When are the summer internships?
Internships span 10 weeks over the summer following the course. It typically starts from the day after memorial day to the first week of August.
Applications typically open in Fall for the following Summer.
Where are they?
Students are placed in Congressional offices, committees, and organizations, federal agencies, international organizations, and non-governmental organizations in Washington D.C.
Past placement organizations include:
- Senators' and Representatives' Offices;
- White House Office of Science and Technology Policy, National Institutes of Health, National Science Foundation, Department of Defense;
- Embassy of France, European Union Delegation, World Bank Pan American Health Organization;
- National Academies of Sciences, Engineering, and Medicine, Woodrow Wilson International Center for Scholars, Electronic Privacy Information Center, American Association for the Advancement of Science.
Housing
Students have access to free housing at George Washington University apartments. Participants who work in government agencies on unpaid internships will receive a $3000 stipend from the University of Virginia.

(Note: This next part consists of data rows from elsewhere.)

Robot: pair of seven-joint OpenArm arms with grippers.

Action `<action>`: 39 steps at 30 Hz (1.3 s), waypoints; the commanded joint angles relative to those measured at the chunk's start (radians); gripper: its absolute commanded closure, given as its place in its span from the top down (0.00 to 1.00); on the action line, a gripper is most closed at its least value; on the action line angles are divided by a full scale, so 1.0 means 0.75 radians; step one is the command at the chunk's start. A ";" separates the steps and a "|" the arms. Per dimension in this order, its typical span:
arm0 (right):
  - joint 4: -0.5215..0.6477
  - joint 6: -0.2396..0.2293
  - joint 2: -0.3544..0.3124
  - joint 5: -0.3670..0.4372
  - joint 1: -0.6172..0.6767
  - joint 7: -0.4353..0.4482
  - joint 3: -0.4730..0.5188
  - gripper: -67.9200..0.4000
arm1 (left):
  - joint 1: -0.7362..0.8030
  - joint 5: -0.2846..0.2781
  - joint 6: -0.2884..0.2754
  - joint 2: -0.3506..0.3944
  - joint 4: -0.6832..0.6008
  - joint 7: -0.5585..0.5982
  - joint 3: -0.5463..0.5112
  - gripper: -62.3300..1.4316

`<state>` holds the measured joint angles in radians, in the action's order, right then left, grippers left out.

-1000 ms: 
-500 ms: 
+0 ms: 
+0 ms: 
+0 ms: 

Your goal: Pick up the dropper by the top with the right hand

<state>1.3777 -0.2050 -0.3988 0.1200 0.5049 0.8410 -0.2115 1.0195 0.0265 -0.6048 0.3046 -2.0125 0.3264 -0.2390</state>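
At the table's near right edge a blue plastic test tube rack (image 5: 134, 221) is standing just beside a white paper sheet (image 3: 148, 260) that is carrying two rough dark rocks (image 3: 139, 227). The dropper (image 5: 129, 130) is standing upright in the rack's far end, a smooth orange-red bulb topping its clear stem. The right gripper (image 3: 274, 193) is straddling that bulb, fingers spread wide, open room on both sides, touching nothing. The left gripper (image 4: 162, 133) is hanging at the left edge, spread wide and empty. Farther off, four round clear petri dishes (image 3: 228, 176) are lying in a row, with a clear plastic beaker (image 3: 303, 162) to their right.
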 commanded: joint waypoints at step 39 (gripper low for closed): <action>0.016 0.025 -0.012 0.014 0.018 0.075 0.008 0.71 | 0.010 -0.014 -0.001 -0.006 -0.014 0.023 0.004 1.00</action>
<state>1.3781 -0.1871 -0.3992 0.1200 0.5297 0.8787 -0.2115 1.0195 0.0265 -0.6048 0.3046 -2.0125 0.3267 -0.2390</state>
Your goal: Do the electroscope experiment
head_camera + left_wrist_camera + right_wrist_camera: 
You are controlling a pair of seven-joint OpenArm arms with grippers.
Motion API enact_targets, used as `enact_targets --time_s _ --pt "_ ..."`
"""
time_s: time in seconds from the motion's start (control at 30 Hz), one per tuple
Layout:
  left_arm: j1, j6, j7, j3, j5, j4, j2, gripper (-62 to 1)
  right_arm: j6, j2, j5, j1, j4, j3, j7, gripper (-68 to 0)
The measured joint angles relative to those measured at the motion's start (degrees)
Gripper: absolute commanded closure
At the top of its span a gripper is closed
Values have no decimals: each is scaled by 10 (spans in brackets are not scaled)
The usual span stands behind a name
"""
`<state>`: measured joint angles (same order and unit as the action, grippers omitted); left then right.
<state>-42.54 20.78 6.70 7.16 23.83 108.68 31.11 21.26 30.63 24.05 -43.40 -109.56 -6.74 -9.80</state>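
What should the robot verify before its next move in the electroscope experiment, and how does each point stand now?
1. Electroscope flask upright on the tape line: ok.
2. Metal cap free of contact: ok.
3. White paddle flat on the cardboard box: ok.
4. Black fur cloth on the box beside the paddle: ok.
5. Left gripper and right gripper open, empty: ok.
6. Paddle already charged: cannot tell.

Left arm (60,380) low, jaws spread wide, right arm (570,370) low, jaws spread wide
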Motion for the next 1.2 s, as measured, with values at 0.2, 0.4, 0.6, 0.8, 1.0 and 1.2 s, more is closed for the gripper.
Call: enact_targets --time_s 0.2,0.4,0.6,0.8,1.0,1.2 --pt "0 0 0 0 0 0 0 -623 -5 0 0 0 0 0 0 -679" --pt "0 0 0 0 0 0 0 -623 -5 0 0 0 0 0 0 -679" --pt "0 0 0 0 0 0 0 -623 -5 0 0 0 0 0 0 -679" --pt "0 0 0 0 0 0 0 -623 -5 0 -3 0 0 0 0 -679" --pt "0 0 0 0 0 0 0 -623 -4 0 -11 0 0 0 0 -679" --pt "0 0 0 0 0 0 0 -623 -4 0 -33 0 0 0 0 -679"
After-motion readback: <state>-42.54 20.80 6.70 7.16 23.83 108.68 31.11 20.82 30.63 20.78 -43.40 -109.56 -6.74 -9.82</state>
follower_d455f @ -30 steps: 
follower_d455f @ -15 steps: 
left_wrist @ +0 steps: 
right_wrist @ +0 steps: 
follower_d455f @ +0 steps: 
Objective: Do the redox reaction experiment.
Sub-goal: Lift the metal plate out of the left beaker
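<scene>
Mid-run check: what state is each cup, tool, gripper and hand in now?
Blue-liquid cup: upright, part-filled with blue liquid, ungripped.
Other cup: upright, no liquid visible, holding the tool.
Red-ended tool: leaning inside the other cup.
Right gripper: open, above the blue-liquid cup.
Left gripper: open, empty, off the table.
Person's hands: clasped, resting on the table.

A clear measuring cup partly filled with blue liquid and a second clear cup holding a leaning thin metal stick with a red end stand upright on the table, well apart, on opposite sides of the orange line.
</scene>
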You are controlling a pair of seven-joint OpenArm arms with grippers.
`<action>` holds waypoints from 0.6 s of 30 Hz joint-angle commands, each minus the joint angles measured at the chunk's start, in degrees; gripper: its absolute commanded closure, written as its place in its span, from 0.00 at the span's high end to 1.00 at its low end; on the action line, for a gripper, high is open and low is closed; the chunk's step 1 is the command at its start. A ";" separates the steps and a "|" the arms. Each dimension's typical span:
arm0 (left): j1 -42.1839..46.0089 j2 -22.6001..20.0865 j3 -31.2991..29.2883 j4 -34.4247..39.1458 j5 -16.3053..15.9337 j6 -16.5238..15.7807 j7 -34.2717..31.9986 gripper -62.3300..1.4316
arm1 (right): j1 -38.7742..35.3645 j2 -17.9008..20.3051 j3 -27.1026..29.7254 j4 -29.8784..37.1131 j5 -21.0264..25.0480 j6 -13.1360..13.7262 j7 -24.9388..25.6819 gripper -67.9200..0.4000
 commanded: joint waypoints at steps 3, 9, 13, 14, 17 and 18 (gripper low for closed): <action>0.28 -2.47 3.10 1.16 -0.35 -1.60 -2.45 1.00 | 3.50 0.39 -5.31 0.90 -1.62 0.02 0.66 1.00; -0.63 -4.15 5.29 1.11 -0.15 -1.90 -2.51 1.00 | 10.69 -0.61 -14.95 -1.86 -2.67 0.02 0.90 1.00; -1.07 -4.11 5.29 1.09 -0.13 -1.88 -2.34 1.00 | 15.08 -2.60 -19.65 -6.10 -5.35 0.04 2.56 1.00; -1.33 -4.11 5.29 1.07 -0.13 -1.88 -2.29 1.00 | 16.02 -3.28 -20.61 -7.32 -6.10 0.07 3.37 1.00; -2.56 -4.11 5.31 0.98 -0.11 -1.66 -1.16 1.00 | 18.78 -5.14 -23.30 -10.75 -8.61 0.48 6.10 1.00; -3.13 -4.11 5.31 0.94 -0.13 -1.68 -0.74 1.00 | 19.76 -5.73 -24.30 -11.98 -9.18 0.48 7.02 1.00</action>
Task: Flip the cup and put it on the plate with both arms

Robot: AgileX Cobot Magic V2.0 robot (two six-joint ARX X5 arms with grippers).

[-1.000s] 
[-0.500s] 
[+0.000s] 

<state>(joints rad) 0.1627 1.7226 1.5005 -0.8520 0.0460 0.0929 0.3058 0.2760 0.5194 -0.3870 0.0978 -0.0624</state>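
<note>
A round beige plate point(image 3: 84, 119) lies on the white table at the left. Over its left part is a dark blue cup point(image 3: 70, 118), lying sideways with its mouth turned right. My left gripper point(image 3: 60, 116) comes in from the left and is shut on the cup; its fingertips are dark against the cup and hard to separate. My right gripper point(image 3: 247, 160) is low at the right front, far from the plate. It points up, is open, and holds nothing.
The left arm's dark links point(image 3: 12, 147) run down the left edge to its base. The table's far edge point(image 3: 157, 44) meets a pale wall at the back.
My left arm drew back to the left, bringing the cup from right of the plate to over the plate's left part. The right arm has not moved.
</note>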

The Policy Internship Program has a longstanding tradition in collaboration with Massachusetts Institute of Technology (MIT), which means students from UVA and MIT get to live in the dorms together and create great memories alongside their peers.
What to Expect
During their placement, students work on a wide variety of science and technology policy issues in which they often tap into their engineering skills. Students have written policy papers on space tourism, mine detection technologies, innovation policy, STEM issues, emerging technologies such as synthetic biology and blockchain, fracking, bioterrorism, privacy and intellectual policy, biomedical ethics, high magnetic field, and many, many others.
Students will also participate in a speaker series with high-ranking policy makers such as the Vice Chairman of the Joint Chiefs of Staff, the U.S. Surgeon General, and the Clerk of the Supreme Court of the United States.
Students also engage in a variety of social activities including visiting museums, canoeing and camping, attending concerts, touring museums, and going to baseball games. Past activities also include (for most people) a once-in-a-lifetime experience of visits and tours to places like the National Science Foundation, Congressional Research Service, the Laboratory Division, Operational Technology Division, and FBI Academy.